• Activity
Restate, word for word, every line of the data.
○ ○ ○ ○ ○ ○ ○
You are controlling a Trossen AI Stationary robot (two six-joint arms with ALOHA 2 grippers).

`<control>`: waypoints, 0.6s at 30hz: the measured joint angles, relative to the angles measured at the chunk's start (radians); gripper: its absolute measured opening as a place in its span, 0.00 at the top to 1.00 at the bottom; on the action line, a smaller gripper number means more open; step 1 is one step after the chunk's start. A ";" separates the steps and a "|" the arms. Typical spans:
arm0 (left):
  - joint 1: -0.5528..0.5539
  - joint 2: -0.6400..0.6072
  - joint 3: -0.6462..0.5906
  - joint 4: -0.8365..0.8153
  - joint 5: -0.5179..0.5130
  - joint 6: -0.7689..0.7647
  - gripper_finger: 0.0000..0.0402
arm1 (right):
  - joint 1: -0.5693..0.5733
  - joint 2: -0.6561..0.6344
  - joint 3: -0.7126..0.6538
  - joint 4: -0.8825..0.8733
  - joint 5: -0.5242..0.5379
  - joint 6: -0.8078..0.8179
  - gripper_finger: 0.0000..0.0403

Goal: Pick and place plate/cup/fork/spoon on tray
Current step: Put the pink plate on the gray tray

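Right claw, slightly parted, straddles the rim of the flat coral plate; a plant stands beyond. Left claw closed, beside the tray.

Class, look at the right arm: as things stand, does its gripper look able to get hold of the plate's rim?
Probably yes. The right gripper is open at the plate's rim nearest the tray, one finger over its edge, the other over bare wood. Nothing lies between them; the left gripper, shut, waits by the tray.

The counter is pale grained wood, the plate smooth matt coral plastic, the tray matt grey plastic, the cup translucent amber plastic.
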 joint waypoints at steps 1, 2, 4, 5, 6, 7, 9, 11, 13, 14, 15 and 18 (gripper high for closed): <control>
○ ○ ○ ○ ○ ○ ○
• Response box
You are controlling a Trossen AI Stationary robot (two six-joint arms with ALOHA 2 grippers).

`<control>`: waypoints, 0.6s at 30hz: the measured joint angles, relative to the angles measured at the chunk's start (radians); gripper: its absolute measured opening as a place in its span, 0.00 at the top to 1.00 at the bottom; on the action line, a smaller gripper number means more open; step 1 is one step after the chunk's start. A ";" separates the steps and a "|" the arms. Typical spans:
arm0 (left):
  - joint 1: -0.5528..0.5539
  - joint 2: -0.6400..0.6072
  - joint 3: -0.6462..0.5906
  - joint 4: -0.8365..0.8153
  - joint 5: -0.5179..0.5130
  - joint 6: -0.7689..0.7647
  - gripper_finger: 0.0000..0.0402
arm1 (right):
  - joint 1: -0.5693..0.5733
  - joint 2: -0.6561..0.6344
  - joint 3: -0.7126..0.6538
  - joint 4: -0.8825..0.8733
  - joint 5: -0.5242..0.5379
  - joint 6: -0.8078..0.8179
  - gripper_finger: 0.0000..0.0403

Goal: Pick and place plate/cup/fork/spoon on tray
Current step: Put the pink plate on the gray tray

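Right claw, slightly parted, straddles the rim of the flat coral plate; a plant stands beyond. Left claw closed, beside the tray.

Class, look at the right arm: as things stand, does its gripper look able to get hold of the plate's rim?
Probably yes. The right gripper is open at the plate's rim nearest the tray, one finger over its edge, the other over bare wood. Nothing lies between them; the left gripper, shut, waits by the tray.

The counter is pale grained wood, the plate smooth matt coral plastic, the tray matt grey plastic, the cup translucent amber plastic.
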 joint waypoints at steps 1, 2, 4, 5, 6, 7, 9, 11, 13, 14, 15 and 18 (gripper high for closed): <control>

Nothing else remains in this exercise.